I have been meaning to post on model verification for a while and cumulative interactions with customers have led to this proposal. See the Twitter postings alongside for relevant material from the FDA and recent additions to DynoChem Resources. To automatically keep abreast of these, I encourage you to follow DynoChem on Twitter.

Proposed approach to model verification:

- Model development and parameter fitting should be based on a 'training set' of experimental data, that is a subset of all data available.
- Verification should in general be completed against a separate set of experimental data, probably testing the limits of the model (e.g. points at the corners of the anticipated region of validity).
- Those data do not need to be from 'designed' or perfect experiments; in fact, inclusion of spiked or otherwise perturbed experiments can be highly valuable and informative.
- Verification should be described, presented and qualified as being ‘to within E%' or 'within E response units'. E may vary within a factor space.
- E is not arbitrary, but equal to the prediction band width for that response, with confidence level 1-alpha, where alpha may be 5% (95% confidence) or perhaps 1% (99% confidence).
- The limits of applicability of the statement in 4 above (i.e. the region of factor space that is covered) should be defined.

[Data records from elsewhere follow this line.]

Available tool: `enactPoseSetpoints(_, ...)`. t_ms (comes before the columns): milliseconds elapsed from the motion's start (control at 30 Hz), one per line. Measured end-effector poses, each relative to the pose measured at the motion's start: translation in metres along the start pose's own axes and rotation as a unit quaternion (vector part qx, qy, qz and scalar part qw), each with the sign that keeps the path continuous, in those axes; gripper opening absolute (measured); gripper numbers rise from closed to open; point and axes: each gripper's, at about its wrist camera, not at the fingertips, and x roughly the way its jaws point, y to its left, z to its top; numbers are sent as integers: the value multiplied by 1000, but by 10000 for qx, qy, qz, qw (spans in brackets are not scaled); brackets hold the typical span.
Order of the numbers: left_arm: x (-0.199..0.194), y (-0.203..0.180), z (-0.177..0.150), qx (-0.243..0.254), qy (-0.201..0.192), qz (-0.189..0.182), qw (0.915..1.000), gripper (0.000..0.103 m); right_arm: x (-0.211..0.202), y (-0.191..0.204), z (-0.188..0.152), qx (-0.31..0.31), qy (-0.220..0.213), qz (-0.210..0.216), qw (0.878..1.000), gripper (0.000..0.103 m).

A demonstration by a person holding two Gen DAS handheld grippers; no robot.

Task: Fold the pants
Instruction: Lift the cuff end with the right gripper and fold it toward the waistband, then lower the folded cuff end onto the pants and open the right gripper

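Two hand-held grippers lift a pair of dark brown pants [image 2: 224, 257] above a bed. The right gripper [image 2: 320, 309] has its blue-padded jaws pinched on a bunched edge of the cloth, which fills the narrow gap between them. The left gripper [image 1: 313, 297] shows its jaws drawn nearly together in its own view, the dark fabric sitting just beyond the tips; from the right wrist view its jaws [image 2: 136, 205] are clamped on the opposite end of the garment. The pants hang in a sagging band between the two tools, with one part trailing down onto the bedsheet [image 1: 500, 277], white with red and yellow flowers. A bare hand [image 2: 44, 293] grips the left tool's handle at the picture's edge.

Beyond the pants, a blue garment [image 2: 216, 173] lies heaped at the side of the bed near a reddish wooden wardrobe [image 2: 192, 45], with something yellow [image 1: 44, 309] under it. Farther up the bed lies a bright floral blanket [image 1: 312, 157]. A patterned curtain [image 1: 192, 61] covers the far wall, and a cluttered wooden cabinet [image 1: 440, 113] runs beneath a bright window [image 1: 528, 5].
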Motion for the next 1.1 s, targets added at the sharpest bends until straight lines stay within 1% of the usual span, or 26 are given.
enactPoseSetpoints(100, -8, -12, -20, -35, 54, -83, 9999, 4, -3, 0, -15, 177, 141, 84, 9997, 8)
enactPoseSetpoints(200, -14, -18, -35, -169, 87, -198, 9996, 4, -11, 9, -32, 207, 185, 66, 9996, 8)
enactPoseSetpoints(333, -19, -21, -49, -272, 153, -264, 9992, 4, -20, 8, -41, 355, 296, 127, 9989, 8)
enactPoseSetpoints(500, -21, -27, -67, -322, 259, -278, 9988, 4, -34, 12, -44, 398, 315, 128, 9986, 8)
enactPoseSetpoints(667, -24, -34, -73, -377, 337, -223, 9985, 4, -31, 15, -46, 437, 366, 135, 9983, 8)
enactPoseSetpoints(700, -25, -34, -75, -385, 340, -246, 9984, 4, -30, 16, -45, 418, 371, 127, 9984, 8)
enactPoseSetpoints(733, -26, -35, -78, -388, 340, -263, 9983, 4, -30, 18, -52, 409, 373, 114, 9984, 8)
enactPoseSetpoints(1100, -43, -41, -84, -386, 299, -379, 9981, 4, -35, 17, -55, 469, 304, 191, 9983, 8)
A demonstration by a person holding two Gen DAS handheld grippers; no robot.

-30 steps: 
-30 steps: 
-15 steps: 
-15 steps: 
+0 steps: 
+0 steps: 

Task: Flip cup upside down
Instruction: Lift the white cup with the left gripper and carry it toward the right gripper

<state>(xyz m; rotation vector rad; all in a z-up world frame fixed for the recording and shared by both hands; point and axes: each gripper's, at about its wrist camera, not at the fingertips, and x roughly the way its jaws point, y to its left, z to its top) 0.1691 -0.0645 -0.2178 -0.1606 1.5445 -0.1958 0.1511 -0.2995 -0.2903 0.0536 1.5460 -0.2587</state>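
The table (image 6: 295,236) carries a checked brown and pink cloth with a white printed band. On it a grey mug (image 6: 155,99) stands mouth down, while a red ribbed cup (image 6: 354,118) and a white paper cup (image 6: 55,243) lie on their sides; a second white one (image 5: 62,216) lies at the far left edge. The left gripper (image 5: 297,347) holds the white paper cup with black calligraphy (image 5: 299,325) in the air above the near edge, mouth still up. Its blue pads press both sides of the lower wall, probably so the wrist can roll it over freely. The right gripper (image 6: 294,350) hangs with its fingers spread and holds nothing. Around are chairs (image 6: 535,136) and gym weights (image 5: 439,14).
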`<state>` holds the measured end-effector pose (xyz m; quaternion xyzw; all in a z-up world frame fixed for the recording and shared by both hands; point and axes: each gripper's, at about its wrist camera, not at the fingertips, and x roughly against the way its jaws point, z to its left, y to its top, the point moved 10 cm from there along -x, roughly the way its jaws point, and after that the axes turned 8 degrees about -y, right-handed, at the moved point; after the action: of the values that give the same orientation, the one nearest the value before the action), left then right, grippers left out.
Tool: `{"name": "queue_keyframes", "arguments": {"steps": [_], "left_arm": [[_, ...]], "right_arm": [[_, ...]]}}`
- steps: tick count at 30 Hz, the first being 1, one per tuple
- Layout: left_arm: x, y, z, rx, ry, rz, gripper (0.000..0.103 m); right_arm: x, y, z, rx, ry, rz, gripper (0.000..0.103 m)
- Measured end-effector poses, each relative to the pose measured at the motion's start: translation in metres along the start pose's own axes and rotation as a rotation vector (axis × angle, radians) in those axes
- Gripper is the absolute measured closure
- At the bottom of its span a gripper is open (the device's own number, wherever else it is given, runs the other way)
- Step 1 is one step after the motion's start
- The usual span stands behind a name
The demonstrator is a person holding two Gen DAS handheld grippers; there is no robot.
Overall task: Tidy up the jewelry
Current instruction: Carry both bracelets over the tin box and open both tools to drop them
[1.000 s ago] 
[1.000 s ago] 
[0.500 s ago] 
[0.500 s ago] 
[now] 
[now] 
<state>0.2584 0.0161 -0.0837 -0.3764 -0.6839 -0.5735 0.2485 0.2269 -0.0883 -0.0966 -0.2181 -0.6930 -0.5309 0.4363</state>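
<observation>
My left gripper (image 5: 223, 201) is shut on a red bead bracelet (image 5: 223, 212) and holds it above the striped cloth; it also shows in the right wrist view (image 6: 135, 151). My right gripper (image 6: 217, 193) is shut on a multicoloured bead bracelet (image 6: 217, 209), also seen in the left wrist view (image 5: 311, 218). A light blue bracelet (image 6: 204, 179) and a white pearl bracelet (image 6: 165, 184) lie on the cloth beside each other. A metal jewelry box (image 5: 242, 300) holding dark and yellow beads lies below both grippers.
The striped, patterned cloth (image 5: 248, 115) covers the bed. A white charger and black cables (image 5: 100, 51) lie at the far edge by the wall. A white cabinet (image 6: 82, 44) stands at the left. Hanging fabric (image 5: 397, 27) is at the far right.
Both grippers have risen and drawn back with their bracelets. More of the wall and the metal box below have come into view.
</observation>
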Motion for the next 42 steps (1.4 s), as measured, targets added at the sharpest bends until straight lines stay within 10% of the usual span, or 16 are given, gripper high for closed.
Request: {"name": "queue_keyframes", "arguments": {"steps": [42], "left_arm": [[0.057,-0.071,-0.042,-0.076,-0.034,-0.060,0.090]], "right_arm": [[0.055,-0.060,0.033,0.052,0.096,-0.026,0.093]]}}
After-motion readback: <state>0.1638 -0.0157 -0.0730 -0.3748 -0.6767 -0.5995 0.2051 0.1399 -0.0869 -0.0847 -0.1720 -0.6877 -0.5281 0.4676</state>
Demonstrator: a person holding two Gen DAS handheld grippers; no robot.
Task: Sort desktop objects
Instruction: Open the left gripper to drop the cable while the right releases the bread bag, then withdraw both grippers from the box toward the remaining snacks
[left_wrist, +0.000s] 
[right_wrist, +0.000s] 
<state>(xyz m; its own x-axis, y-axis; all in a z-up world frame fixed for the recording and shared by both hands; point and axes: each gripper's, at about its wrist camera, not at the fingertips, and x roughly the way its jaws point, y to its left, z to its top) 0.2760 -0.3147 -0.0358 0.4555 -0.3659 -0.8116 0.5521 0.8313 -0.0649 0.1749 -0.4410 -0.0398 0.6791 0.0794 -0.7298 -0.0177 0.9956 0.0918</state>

Usage of prediction band widths (or 'prediction intervals') in this way allows a statistically sound statement to be made about the level of verification of any model in which parameters have been fitted. During model development, E reduces if the model ‘improves’, i.e. the fit improves and uncertainty is reduced. When the model is mechanistic, there is often little risk of 'overfitting' (many degrees of freedom) and the quality of mechanistic understanding, together with collection of good data, are the main factors that improve the fit. Bear in mind also that in a mechanistic model, a single set of parameters fits all responses (not separate models for each response) and the fit is judged versus multiple samples, not just end-points.

E needs to be small if users are going to operate near the CQA (or another important) limit, but can be relatively larger if not. So the verification level required for a model to be useful has an element of fitness for purpose.

Prediction bands take account of 'lack of fit' and are correspondingly wider for responses that fit poorly compared to those that fit well. For a CQA upper limit (e.g. typical for an impurity), mathematically one could therefore say that a model is verified and fit for QbD purposes if:

average response*(1+E%) is comfortably less than CQA limit

The above expression is also equivalent to evaluating the probability that CQA will be less than its limit; that probability increases if E is low and/or the average response is well below the CQA upper limit. So that probability is itself an indicator of the degree of model verification achieved.

Of course, in a good mechanistic model, E will be small for all responses, not just a CQA; focusing on reducing E will improve process understanding of the whole system and both prediction and confidence band response surfaces may be drawn to guide experimentation to this goal, see previous posts.